Retirement tax questions

With married filing separately and one spouse covered by a retirement plan, neither spouse can contribute to a deductible IRA or a Roth IRA.

As far as contributing non-deductible money to a traditional IRA, you're going to need to see a tax or investment advisor.  Contributing non-deductible money to a traditional IRA is, IMHO, unwise.  At best, it is basically the same as investing in a mutual fund through a stockbroker, except with more rules and paperwork and higher taxes on withdrawals.  The only advantage might be access to funds with lower commissions and cost ratios.

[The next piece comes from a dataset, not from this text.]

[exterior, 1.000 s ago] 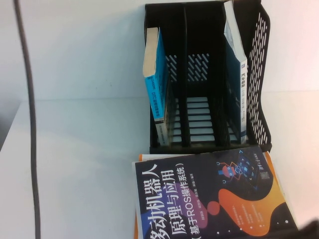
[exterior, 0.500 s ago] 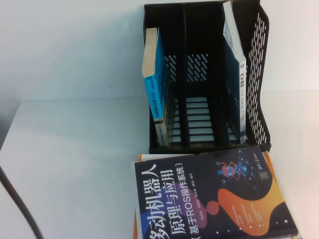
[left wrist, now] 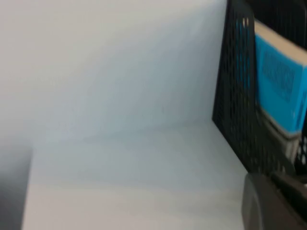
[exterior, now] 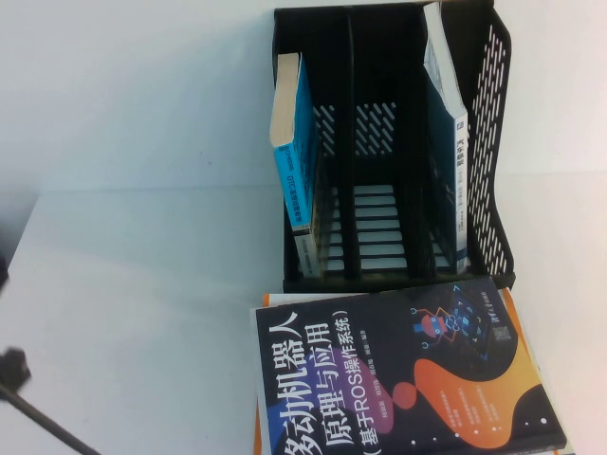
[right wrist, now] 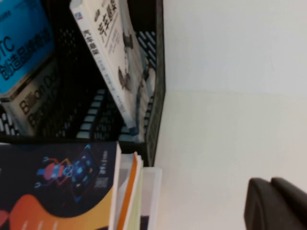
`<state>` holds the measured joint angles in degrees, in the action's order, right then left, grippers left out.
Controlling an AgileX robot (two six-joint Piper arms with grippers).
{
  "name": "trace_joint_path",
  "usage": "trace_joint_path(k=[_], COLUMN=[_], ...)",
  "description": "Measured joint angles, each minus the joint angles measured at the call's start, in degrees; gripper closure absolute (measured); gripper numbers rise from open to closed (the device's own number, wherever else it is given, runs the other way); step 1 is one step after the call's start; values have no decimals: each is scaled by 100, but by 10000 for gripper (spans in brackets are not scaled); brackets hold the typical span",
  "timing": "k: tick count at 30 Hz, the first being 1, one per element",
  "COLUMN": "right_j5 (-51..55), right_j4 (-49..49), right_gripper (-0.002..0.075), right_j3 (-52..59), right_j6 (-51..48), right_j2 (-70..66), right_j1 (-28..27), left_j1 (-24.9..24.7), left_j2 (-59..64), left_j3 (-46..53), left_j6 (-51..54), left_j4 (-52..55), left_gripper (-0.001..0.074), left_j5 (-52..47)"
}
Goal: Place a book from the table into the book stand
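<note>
The blue and grey book [exterior: 294,142] stands leaning in the left slot of the black book stand [exterior: 493,142] at the back of the white table [exterior: 142,284]. It also shows in the left wrist view [left wrist: 278,86] and in the right wrist view [right wrist: 24,57]. My left gripper [left wrist: 276,203] is shut and empty, low over the table to the left of the stand [left wrist: 235,96]. My right gripper [right wrist: 273,203] is shut and empty over bare table to the right of the stand [right wrist: 156,72]. Neither gripper shows in the high view.
A dark teal book with a white top [exterior: 446,114] stands in the stand's right slot; the middle slot holds nothing. A dark navy book with orange-purple graphics [exterior: 398,379] lies on a small stack in front of the stand. A dark part of my left arm [exterior: 14,368] shows at the bottom left.
The dark cable and arm part on the left have swung down and back to the bottom-left corner, away from the stand. The books and the stand have not moved.
</note>
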<state>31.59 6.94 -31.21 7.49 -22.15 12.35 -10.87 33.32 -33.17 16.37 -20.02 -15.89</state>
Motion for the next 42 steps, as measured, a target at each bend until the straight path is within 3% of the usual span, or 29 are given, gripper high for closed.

Now, I am not an expert, but for most middle class taxpayers it looks something like this

Deductible IRA: Tax-free deposits (saves 25% or more on income tax), withdrawals taxed at 25% (or less depending on your tax bracket in retirement), 10% early withdrawal penalty if you need the money early.

Roth IRA: fully taxed on deposit, withdrawals are tax-free. 10% penalty on early withdrawals of the gains but no penalty on withdrawing the principle.

Mutual fund (not a tax instrument): fully taxed on deposit, interest at 25% tax, gains at 15% tax, no penalties for early withdrawals.

Non-deductible traditional IRA: fully taxed on deposit, 25% tax on withdrawals (least savings/most tax), 10% penalty for early withdrawals.

In short, making non-deductible contributions to a traditional IRA makes your future tax returns more complicated, and ties up your money with the early withdrawal penalty without any offsetting benefits of tax savings either going in or coming out.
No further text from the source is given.